The Use of yig-cha and chos-kyi-rnam-grangs in Computing Lexical Cohesion for Tibetan Topic Boundary Detection

To properly implement a simple Tibetan Information Retrieval (IR) system segmentation of one form or another (n-gram, POS-tagging, dictionary substring matching, etc.) must be performed (see Hackett (2000b)). To take Tibetan indexing to a more sophisticated level however, some form of topic detection must be employed. This paper reports the results of a pilot study on the application to Tibetan of one technique for topic boundary detection: Lexical Cohesion. The resources developed and deployed, the theoretical model used, and its potential applications are discussed. Introduction In a previous paper (Hackett, 2000b) we demonstrated a method for performing wordsegmentation in conjunction with part-of-speech tagging and sentence boundary detection. While sufficient for simple indexing and IR purposes, the assessment of larger scale structures within a text allows for more precise searching, translation equivalent disambiguation based on domain identification, and additional tagging possibilities. This paper reports the result of research deploying a method used by Kozima (1993) — “lexical cohesion” — for topic boundary detection, modified for Tibetan.
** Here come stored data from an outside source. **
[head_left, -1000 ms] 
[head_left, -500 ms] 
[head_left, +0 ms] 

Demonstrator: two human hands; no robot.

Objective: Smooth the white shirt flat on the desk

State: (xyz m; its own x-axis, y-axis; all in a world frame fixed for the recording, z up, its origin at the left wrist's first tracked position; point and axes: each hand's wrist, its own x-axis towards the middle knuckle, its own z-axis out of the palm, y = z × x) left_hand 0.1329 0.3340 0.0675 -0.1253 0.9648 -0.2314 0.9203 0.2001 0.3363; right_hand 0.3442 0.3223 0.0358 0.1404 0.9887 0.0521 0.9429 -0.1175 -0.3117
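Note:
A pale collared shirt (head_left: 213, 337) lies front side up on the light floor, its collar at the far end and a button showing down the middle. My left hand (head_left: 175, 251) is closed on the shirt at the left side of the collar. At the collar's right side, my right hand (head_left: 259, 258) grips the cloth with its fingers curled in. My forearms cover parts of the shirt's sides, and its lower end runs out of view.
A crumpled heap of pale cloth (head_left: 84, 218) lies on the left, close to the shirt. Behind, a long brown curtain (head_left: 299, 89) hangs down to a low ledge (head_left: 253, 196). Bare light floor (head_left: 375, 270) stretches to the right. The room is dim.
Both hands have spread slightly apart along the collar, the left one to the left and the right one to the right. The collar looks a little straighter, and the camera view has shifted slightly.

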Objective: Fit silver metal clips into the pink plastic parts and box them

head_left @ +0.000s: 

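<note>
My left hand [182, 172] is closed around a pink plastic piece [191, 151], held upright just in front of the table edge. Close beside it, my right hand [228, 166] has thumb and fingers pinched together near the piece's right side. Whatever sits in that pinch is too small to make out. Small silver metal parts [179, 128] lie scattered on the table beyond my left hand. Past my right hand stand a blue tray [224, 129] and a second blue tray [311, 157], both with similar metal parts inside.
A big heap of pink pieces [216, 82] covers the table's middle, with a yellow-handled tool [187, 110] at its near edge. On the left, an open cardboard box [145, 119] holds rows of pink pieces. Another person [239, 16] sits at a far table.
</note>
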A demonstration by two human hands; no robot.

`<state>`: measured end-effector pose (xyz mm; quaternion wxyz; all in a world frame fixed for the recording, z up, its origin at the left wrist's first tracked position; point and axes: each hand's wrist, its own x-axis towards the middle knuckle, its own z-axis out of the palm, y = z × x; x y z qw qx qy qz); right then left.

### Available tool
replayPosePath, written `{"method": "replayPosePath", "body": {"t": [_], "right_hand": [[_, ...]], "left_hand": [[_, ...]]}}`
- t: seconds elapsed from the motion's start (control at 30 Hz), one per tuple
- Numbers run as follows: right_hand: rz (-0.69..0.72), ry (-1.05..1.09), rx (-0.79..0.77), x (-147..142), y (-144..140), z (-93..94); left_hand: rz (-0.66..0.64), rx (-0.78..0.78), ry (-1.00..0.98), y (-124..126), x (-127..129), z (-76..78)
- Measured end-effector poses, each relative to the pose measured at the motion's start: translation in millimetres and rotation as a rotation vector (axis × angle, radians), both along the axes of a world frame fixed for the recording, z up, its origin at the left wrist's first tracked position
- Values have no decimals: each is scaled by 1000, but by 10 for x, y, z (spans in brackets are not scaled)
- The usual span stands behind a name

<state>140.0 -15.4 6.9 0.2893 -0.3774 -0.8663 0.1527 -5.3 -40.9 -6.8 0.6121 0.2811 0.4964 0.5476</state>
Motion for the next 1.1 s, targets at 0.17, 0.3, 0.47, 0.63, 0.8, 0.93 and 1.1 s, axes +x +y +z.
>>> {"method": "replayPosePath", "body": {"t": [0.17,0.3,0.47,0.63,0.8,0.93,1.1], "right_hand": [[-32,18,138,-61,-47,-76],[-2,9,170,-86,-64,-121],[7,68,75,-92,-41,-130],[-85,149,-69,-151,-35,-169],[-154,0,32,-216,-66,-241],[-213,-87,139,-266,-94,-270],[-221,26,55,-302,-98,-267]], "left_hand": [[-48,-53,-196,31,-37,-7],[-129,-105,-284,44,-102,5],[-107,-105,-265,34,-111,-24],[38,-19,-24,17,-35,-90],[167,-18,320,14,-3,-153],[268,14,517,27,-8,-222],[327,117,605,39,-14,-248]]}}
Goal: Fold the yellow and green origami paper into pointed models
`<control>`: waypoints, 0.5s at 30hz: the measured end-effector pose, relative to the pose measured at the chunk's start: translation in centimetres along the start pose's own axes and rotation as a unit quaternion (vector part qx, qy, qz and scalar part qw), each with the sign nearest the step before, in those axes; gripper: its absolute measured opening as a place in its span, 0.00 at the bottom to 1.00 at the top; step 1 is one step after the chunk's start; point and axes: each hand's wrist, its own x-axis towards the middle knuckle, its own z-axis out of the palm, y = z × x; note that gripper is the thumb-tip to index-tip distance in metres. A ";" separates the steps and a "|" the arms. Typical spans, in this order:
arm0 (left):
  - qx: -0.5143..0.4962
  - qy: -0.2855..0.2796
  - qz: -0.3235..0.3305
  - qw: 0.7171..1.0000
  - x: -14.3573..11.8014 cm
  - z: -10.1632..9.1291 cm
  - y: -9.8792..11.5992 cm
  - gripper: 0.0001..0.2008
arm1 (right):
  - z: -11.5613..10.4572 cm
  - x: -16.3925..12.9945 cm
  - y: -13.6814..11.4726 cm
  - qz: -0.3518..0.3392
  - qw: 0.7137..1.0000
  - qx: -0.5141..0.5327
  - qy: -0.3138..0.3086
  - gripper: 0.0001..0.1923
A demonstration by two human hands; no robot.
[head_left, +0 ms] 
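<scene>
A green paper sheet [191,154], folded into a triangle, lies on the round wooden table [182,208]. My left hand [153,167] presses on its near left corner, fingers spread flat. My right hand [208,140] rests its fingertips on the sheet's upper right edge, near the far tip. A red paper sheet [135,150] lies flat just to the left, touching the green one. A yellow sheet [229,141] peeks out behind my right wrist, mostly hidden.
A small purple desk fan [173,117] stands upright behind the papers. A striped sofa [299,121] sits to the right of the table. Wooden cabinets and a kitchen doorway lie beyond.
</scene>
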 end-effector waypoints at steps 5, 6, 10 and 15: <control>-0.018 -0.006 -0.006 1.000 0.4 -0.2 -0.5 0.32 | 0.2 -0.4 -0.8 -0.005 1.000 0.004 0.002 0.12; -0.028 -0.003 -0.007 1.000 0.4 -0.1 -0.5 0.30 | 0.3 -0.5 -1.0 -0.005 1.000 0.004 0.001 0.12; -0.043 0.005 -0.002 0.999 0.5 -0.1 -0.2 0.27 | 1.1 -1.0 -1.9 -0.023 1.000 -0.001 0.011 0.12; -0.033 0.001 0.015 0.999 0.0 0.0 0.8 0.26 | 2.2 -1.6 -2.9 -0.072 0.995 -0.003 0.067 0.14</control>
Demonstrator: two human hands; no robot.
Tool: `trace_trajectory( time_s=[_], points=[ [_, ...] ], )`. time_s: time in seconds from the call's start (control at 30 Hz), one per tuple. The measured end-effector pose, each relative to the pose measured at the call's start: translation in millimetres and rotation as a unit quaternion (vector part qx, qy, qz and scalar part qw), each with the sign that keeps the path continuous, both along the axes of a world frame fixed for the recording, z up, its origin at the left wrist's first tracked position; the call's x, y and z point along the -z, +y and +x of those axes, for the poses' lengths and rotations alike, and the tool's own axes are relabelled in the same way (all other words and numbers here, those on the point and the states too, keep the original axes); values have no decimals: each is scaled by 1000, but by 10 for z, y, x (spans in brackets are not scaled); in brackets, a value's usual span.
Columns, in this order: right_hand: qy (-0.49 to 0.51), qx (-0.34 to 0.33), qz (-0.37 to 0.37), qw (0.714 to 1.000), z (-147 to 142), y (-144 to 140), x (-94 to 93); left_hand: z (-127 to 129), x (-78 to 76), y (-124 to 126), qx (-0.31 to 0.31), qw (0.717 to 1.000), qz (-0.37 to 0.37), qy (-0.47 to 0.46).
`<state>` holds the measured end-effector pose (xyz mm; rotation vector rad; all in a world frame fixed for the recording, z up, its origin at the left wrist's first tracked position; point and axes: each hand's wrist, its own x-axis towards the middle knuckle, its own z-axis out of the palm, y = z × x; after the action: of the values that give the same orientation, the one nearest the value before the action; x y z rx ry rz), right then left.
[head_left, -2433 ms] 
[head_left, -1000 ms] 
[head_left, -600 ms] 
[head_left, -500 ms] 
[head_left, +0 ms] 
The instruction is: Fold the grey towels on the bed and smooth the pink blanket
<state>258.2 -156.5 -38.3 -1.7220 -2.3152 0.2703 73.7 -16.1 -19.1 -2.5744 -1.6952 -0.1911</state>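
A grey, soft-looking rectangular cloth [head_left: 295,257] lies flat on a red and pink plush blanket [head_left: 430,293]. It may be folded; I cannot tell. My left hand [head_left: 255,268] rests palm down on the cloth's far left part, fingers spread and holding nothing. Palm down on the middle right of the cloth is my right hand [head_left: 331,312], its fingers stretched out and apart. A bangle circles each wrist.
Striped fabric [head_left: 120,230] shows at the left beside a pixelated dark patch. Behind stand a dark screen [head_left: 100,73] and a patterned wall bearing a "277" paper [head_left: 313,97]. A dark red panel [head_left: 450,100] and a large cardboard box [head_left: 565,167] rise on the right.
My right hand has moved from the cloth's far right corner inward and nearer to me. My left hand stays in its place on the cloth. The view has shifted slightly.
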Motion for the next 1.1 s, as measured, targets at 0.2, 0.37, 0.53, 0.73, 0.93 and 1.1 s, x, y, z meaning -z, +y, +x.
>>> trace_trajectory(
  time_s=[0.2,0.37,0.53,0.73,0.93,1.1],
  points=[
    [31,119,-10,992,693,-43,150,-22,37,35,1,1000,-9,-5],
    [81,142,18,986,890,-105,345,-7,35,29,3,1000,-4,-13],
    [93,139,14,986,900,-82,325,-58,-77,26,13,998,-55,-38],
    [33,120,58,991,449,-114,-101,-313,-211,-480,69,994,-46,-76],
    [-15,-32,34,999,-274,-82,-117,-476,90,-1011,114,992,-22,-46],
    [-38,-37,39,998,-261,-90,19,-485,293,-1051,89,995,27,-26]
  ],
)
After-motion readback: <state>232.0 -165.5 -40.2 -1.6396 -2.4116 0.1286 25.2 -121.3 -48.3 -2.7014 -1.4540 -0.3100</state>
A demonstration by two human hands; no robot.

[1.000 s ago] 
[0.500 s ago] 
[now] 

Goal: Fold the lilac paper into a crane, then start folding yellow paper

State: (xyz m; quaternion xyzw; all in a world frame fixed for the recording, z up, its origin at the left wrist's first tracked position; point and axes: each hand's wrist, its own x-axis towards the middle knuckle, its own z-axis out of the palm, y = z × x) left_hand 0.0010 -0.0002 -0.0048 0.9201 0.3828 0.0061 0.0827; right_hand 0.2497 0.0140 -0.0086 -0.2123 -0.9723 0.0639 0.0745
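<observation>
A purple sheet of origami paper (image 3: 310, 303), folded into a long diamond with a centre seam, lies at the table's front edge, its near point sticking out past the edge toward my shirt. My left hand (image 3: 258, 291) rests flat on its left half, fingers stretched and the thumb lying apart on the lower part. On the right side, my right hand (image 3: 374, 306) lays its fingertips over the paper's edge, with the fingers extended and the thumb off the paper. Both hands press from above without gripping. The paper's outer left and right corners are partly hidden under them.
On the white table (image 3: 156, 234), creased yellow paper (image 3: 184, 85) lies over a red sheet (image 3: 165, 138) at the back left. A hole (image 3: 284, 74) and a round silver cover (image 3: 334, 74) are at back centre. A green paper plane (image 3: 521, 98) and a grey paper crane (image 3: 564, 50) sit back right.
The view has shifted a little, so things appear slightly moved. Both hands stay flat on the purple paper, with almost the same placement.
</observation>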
Given the lack of comparable lexical resources for less-commonly studied languages like Tibetan, we exploit certain features in classical Tibetan literature, namely the literary genres of monastic textbooks (yig cha) and lists of enumerated phenomena (chos kyi rnam grangs), to build a keyword correlation database for use in computing “Lexical Cohesion Profiles” (LCP) for Tibetan texts.